Trudy Andrew | Canadian Author

Horse Tails

Getting to know Higgins

After his day of exercise, Higgins needed a bit of time off. The poor fellow was so very tired, and needed to sleep and recover. It was something he did a good deal of, those first few days. The good vibe he’d given us when we first looked at him, showed over and over again that we’d chosen well. He simply loved attention of any kind. Whether a scratch to the withers or full-on grooming, he soaked it all in. Thankfully, he never repeated his great escape again, and remained very good with fences, right until his dying day. However, he did show us time and again, how very smart he really was.
On nice mornings, I rode my bicycle the mile from home, to the farm where Higgins was going to stay until we got to know him better. We parked the tandem, gravel truck I was driving there, as well, and I would be able to care for him, before I started my work day. The first morning after Higgins arrival, I left for the truck a half hour early. I needed extra time to see to his needs before heading off to work, plus I had to decide what to do, as far as letting him out of the barn went. I wasn’t at all keen on him having to stay in all day, as standing in one spot too long was physically hard on them. I didn’t want his legs to swell, or for him to get stiff and sore, yet I had other concerns. He’d jumped out once. What if he did so again? Something like that, would be a very bad thing. As future hubby and I, would both be at work. I fed and refreshed his water, quickly stripped the stall then with a pat to the warm neck, apologized, “Sorry buddy. I hate to do this to you, but you have to stay in for the day. I just can’t risk, you getting out again. You might try to go all the way back to the park again, and that wouldn’t be good at all. What if some crazy driver hit you? What then?”
I gave him a last scratch, and headed for the open door. A rather questioning, soft knicker of sound, drew me back to him.
“What’s up, Higgins … you need something?”
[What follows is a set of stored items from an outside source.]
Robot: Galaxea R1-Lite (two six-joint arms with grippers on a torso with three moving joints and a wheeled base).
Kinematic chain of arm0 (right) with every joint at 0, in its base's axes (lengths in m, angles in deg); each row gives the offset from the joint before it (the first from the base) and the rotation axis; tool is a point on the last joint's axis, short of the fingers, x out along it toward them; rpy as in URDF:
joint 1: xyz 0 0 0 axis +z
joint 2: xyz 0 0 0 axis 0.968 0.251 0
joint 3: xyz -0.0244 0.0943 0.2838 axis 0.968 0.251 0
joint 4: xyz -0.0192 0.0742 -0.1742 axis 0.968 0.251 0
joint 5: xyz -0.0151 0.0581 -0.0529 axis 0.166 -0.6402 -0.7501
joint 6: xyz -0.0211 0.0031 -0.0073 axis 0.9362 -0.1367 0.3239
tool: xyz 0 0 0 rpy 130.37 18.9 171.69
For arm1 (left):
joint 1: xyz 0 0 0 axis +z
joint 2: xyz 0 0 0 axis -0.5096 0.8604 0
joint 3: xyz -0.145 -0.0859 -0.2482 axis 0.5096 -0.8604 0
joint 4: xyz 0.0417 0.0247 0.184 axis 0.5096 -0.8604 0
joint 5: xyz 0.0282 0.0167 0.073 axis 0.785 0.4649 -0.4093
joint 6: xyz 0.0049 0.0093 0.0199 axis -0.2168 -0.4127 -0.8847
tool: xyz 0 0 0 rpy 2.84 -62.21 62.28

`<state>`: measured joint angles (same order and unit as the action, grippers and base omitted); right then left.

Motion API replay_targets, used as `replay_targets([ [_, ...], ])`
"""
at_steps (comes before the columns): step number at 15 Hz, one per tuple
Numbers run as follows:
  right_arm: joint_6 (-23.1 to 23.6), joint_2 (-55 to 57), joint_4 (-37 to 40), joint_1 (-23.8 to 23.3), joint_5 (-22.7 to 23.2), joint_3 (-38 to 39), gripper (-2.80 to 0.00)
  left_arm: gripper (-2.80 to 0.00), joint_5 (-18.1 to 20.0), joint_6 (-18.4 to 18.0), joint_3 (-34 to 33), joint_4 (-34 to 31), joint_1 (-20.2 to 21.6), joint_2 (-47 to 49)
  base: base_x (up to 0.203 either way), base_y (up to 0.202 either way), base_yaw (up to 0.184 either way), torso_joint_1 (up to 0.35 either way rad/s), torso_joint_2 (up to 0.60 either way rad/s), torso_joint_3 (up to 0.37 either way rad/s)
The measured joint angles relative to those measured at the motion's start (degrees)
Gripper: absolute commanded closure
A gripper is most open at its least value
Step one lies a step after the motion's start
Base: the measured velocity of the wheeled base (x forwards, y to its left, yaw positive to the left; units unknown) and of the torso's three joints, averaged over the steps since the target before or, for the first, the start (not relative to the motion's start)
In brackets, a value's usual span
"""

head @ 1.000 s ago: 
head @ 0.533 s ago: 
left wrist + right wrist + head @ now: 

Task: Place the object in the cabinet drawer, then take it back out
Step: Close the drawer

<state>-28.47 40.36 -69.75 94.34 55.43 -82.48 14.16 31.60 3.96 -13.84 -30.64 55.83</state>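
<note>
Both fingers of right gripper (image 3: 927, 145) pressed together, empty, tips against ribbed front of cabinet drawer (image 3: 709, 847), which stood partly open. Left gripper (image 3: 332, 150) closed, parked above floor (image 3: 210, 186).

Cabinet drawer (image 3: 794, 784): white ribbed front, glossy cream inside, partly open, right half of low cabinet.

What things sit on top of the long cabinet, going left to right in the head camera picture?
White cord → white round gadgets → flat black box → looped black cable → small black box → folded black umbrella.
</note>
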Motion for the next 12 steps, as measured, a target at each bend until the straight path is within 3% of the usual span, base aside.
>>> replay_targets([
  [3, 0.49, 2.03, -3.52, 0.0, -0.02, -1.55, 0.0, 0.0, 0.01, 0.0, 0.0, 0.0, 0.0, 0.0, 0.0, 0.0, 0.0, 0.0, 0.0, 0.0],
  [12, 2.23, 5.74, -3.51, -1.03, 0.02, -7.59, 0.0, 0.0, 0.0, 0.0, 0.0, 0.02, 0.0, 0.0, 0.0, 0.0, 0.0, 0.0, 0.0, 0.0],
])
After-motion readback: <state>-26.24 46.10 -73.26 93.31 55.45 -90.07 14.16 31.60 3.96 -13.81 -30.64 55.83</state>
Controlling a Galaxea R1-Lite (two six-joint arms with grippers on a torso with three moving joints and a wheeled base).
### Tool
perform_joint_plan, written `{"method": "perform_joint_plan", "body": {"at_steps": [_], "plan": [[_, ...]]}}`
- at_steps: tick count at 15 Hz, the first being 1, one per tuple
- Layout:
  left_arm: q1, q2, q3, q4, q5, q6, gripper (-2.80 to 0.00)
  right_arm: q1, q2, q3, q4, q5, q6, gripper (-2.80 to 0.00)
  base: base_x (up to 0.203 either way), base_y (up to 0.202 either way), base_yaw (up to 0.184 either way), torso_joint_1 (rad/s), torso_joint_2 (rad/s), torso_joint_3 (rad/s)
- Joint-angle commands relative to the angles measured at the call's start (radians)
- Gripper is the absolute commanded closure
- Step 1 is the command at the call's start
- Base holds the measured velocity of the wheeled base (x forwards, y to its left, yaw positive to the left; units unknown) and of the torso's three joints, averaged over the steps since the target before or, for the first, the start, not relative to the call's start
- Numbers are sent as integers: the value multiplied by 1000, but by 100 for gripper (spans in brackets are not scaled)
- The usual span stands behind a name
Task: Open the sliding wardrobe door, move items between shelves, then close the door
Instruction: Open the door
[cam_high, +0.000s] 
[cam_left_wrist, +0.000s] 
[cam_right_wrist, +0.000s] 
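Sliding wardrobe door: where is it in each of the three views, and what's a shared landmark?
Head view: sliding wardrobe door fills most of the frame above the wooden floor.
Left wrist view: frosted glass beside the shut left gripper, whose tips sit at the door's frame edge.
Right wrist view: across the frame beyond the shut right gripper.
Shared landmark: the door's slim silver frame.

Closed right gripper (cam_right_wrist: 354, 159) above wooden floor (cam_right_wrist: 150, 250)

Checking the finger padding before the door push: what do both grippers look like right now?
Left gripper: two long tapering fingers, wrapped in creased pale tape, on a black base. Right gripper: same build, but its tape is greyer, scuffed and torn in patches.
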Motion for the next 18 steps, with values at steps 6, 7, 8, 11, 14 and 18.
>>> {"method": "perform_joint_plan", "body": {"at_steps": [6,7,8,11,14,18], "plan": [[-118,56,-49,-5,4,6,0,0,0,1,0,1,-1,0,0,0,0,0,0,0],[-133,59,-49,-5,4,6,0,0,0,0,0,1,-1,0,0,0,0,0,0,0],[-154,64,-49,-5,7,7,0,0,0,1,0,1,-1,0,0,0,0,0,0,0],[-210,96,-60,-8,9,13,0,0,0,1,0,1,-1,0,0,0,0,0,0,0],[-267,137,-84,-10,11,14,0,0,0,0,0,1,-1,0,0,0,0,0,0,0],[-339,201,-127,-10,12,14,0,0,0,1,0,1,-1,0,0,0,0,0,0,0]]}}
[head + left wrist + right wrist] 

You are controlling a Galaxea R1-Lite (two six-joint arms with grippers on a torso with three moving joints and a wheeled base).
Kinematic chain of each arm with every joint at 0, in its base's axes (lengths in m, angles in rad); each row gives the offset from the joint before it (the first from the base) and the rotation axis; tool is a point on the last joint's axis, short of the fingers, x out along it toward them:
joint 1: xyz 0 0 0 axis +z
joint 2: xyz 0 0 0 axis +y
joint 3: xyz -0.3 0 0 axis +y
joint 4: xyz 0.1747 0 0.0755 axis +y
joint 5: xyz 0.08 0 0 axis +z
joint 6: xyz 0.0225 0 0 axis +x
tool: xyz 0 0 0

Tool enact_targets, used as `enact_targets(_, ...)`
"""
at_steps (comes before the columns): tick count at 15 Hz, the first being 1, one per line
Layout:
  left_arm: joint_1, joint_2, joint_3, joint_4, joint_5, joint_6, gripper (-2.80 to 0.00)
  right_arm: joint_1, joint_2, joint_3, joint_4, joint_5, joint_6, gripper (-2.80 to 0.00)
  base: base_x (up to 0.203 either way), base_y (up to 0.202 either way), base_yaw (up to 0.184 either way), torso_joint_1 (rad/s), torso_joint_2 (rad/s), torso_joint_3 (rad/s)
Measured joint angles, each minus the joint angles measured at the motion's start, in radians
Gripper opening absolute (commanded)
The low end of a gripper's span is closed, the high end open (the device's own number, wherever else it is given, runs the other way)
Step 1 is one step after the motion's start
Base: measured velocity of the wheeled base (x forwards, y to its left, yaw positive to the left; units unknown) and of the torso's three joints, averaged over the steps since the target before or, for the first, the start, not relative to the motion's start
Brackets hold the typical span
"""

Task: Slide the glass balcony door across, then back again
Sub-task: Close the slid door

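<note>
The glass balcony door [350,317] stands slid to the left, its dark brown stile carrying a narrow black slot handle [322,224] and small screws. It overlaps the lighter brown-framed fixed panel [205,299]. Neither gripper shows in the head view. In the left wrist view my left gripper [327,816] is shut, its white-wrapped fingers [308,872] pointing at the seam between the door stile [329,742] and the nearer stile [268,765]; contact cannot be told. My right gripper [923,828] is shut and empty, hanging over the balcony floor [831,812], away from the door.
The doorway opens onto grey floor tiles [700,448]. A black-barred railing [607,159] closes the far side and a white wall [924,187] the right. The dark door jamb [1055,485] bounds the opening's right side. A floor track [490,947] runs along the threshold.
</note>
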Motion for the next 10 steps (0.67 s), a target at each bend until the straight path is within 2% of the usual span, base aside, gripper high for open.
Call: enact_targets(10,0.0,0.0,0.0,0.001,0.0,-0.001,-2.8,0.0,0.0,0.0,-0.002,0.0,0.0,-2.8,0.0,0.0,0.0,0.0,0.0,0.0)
The second I was close enough to see, I realized, with instant concern, that he had a leg over the stall tie. How he’d managed to do so, without creating any sort of fuss I surely would’ve heard, was beyond my comprehension. I kept my head about me, as rushing in to assist a horse that was tangled or caught up in anything at all, was a foolhardy endeavour. It was important to quickly assess the situation, devise a sensible plan, then act. If I was to try to lift his leg off the tie, the weight of which was already pulling his head down, he could and likely would, pull back, and we both could be injured. I seriously doubted that I would be able to get him to lower his head, or lift his leg high enough, to release the snap anyway. The possibility of him throwing a fit and causing injury was also high in that scenario. As there was no one to place a hand on his rump and encourage him forward, I decided on what I figured was the best course of action. After hurrying to close the barn door, all the while talking sweet nonsense to Higgins, I went back to the attentive gelding and eased into the big tie-stall beside him.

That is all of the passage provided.